如何在Keras中的每个时间步从LSTM提取细胞状态? [英] How to extract cell state from a LSTM at each timestep in Keras?

问题描述

在Keras中是否有一种方法可以在给定输入的每个时间步上检索LSTM层的单元状态(即 c 矢量)?

似乎 return_state 参数返回计算完成后的最后一个单元格状态，但我也需要中间状态.另外，我不想将这些单元状态传递给下一层，只希望能够访问它们.

最好使用TensorFlow作为后端.

谢谢

解决方案

我知道已经很晚了，希望对您有所帮助.

在技​​术上，您要问的是可以通过修改call方法中的LSTM单元来实现的.我修改了它，并在您赋予 return_sequences = True 时使它返回4维，而不是3维.

代码

从keras.layers.recurrent导入

 类Mod_LSTMCELL(LSTMCell):def调用(自身，输入，状态，训练=无):如果0<自我辍学<1并且self._dropout_mask为None:self._dropout_mask = _generate_dropout_mask(K.ones_like(输入)，自我辍学训练=训练，数= 4)如果(0< self.recurrent_dropout< 1并且self._recurrent_dropout_mask为无):self._recurrent_dropout_mask = _generate_dropout_mask(K.ones_like(states [0])，self.recurrent_dropout，训练=训练，数= 4)#输入单元的辍学矩阵dp_mask = self._dropout_mask#递归单位的辍学矩阵rec_dp_mask =自我._recurrent_dropout_maskh_tm1 =状态[0]#先前的内存状态c_tm1 =状态[1]#先前的进位状态如果self.implementation == 1:如果0<自我辍学<1 .:inputs_i =输入* dp_mask [0]input_f =输入* dp_mask [1]input_c =输入* dp_mask [2]inputs_o =输入* dp_mask [3]别的:输入_i =输入input_f =输入input_c =输入input_o =输入x_i = K.dot(inputs_i，self.kernel_i)x_f = K.dot(inputs_f，self.kernel_f)x_c = K.dot(inputs_c，self.kernel_c)x_o = K.dot(inputs_o，self.kernel_o)如果self.use_bias:x_i = K.bias_add(x_i，self.bias_i)x_f = K.bias_add(x_f，self.bias_f)x_c = K.bias_add(x_c，self.bias_c)x_o = K.bias_add(x_o，self.bias_o)如果0<self.recurrent_dropout<1 .:h_tm1_i = h_tm1 * rec_dp_mask [0]h_tm1_f = h_tm1 * rec_dp_mask [1]h_tm1_c = h_tm1 * rec_dp_mask [2]h_tm1_o = h_tm1 * rec_dp_mask [3]别的:h_tm1_i = h_tm1h_tm1_f = h_tm1h_tm1_c = h_tm1h_tm1_o = h_tm1i = self.recurrent_activation(x_i + K.dot(h_tm1_i，self.recurrent_kernel_i))f = self.recurrent_activation(x_f + K.dot(h_tm1_f，self.recurrent_kernel_f))c = f * c_tm1 + i * self.activation(x_c + K.dot(h_tm1_c，self.recurrent_kernel_c))o = self.recurrent_activation(x_o + K.dot(h_tm1_o，self.recurrent_kernel_o))别的:如果为0.自我辍学<1 .:输入* = dp_mask [0]z = K.dot(输入，self.kernel)如果为0.self.recurrent_dropout<1 .:h_tm1 * = rec_dp_mask [0]z + = K.dot(h_tm1，self.recurrent_kernel)如果self.use_bias:z = K.bias_add(z，self.bias)z0 = z [:,:self.units]z1 = z [:, self.units:2 * self.units]z2 = z [:, 2 * self.units:3 * self.units]z3 = z [:, 3 * self.units:]我= self.recurrent_activation(z0)f = self.recurrent_activation(z1)c = f * c_tm1 + i * self.activation(z2)o = self.recurrent_activation(z3)h = o * self.activation(c)如果0<self.dropout + self.recurrent_dropout:如果培训为无":h._uses_learning_phase = True返回tf.expand_dims(tf.concat([h，c]，axis = 0)，0)，[h，c] 

示例代码

 #创建一个单元格测试= Mod_LSTMCELL(100)#输入时间步长= 10，功能= 7in1 =输入(形状=(10,7))out1 = RNN(测试，return_sequences = True)(in1)M =模型(输入= [输入1]，输出= [输出1])M.compile(keras.optimizers.Adam()，loss ='mse')ans = M.predict(np.arange(7 * 10，dtype = np.float32).reshape(1，10，7))打印(形状)#state_h打印(ans [0,0,0 ,:])#state_c打印(ans [0,0,1 ,:]) 
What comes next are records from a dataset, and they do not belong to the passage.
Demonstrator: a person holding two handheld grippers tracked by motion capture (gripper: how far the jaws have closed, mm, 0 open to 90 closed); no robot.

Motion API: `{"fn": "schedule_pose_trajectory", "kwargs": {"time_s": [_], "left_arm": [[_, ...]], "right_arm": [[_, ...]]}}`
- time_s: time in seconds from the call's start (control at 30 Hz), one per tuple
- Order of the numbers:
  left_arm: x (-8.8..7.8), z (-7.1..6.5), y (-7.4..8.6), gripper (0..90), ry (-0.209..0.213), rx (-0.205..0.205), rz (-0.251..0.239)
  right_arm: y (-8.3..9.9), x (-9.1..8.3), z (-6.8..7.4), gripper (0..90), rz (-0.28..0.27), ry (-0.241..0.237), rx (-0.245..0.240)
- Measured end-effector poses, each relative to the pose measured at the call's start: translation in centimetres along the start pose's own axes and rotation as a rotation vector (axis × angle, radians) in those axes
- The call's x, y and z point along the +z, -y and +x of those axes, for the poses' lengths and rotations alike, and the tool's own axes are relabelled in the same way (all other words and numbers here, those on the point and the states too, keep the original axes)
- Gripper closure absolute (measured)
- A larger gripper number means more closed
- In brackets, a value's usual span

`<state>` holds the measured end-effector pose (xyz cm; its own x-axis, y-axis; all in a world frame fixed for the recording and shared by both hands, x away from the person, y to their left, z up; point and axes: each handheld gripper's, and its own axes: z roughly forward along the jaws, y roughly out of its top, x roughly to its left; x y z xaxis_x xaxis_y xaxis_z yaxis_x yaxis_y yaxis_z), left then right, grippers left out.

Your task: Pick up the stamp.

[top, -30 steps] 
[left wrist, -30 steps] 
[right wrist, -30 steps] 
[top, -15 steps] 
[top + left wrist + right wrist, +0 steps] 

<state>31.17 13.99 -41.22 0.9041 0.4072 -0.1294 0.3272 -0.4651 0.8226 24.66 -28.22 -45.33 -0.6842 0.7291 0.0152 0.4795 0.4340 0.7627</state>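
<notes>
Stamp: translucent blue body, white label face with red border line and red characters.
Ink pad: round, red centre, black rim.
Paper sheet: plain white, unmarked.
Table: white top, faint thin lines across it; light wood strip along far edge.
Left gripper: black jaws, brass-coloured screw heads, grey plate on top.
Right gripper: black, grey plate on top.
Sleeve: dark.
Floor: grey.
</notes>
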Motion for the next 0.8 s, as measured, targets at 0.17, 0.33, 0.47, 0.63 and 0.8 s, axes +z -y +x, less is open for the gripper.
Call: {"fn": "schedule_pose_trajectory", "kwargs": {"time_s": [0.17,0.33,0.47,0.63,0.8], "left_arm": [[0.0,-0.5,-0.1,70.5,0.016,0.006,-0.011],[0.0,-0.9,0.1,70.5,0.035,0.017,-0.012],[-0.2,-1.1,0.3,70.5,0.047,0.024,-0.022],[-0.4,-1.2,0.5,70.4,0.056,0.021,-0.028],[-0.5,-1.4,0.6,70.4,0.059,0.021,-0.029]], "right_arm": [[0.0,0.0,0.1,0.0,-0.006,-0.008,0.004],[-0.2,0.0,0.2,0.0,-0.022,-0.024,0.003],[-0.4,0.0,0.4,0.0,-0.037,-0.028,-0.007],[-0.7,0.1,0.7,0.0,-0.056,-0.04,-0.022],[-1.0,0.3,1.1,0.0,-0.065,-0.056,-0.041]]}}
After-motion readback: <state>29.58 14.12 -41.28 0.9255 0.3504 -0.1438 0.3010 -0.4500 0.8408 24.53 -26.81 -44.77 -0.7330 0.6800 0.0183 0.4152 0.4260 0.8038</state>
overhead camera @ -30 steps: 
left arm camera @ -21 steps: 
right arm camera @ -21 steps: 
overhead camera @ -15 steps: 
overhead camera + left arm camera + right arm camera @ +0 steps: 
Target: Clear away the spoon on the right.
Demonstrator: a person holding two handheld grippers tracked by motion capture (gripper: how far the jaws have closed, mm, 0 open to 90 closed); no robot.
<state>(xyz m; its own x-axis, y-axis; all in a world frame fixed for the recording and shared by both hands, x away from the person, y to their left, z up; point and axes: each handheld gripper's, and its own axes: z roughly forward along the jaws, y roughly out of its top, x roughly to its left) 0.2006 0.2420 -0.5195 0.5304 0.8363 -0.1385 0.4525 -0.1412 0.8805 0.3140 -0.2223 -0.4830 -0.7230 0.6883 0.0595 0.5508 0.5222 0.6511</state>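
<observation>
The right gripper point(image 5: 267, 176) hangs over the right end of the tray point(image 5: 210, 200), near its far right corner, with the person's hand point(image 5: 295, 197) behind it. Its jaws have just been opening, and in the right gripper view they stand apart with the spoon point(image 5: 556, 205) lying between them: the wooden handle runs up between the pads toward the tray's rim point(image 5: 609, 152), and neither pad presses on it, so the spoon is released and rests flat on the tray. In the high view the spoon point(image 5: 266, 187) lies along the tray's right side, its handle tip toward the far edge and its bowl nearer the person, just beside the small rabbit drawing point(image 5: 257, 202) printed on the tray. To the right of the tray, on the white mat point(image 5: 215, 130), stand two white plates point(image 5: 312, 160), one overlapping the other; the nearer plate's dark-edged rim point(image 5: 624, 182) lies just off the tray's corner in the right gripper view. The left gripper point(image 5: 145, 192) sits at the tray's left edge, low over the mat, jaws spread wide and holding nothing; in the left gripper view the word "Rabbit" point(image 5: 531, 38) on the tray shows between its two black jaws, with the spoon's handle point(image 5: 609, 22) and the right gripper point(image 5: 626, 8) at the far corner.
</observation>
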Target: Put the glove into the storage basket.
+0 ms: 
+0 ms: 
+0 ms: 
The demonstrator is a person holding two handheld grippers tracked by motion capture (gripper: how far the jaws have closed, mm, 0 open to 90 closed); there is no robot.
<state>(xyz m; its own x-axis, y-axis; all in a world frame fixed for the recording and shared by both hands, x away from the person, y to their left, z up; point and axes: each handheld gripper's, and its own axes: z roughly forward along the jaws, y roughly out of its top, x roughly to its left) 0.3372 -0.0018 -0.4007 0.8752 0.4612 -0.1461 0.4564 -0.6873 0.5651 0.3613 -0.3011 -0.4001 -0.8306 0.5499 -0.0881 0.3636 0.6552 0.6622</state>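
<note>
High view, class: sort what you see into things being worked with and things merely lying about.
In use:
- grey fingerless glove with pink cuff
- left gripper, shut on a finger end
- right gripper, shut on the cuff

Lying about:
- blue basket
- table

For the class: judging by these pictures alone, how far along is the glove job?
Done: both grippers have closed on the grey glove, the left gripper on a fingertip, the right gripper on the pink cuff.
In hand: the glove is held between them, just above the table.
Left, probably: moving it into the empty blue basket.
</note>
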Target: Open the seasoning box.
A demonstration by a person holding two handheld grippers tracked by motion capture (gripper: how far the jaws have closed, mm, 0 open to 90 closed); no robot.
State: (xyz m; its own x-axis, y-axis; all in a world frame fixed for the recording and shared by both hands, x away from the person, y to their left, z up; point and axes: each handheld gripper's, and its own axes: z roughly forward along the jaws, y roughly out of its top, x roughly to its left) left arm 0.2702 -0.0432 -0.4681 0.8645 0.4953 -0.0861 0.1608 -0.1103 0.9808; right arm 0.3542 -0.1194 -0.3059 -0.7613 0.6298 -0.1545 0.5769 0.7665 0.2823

Is there a way in Keras to retrieve the cell state (i.e., c vector) of a LSTM layer at every timestep of a given input?

It seems the return_state argument returns the last cell state after the computation is done, but I need also the intermediate ones. Also, I don't want to pass these cell states to the next layer, I only want to be able to access them.

Preferably using TensorFlow as backend.

Thanks

解决方案

I know it's pretty late, I hope this can help.

what you are asking, technically, is possible by modifying the LSTM-cell in call method. I modify it and make it return 4 dimension instead of 3 when you give return_sequences=True.

Code

from keras.layers.recurrent import _generate_dropout_mask
class Mod_LSTMCELL(LSTMCell):
    def call(self, inputs, states, training=None):
        if 0 < self.dropout < 1 and self._dropout_mask is None:
            self._dropout_mask = _generate_dropout_mask(
                K.ones_like(inputs),
                self.dropout,
                training=training,
                count=4)
        if (0 < self.recurrent_dropout < 1 and
                self._recurrent_dropout_mask is None):
            self._recurrent_dropout_mask = _generate_dropout_mask(
                K.ones_like(states[0]),
                self.recurrent_dropout,
                training=training,
                count=4)

            # dropout matrices for input units
        dp_mask = self._dropout_mask
        # dropout matrices for recurrent units
        rec_dp_mask = self._recurrent_dropout_mask

        h_tm1 = states[0]  # previous memory state
        c_tm1 = states[1]  # previous carry state

        if self.implementation == 1:
            if 0 < self.dropout < 1.:
                inputs_i = inputs * dp_mask[0]
                inputs_f = inputs * dp_mask[1]
                inputs_c = inputs * dp_mask[2]
                inputs_o = inputs * dp_mask[3]
            else:
                inputs_i = inputs
                inputs_f = inputs
                inputs_c = inputs
                inputs_o = inputs
            x_i = K.dot(inputs_i, self.kernel_i)
            x_f = K.dot(inputs_f, self.kernel_f)
            x_c = K.dot(inputs_c, self.kernel_c)
            x_o = K.dot(inputs_o, self.kernel_o)
            if self.use_bias:
                x_i = K.bias_add(x_i, self.bias_i)
                x_f = K.bias_add(x_f, self.bias_f)
                x_c = K.bias_add(x_c, self.bias_c)
                x_o = K.bias_add(x_o, self.bias_o)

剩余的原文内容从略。